Work order: Go through the lines below and transcribe each one exactly.

--- START ---

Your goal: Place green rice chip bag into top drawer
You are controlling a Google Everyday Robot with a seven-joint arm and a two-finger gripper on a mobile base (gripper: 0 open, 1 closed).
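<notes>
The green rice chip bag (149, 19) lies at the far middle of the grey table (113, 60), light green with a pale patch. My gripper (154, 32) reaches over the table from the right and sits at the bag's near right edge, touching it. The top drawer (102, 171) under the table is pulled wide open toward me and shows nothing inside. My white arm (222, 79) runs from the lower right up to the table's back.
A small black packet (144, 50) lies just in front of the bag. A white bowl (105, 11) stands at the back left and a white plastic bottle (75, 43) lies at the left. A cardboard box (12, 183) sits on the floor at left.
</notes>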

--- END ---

The completed task:
Your goal: Place green rice chip bag into top drawer
You are controlling a Google Everyday Robot with a seven-joint arm and a two-finger gripper on a mobile base (gripper: 0 open, 1 closed).
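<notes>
The green rice chip bag (149, 19) lies at the far middle of the grey table (113, 60), light green with a pale patch. My gripper (154, 32) reaches over the table from the right and sits at the bag's near right edge, touching it. The top drawer (102, 171) under the table is pulled wide open toward me and shows nothing inside. My white arm (222, 79) runs from the lower right up to the table's back.
A small black packet (144, 50) lies just in front of the bag. A white bowl (105, 11) stands at the back left and a white plastic bottle (75, 43) lies at the left. A cardboard box (12, 183) sits on the floor at left.
</notes>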

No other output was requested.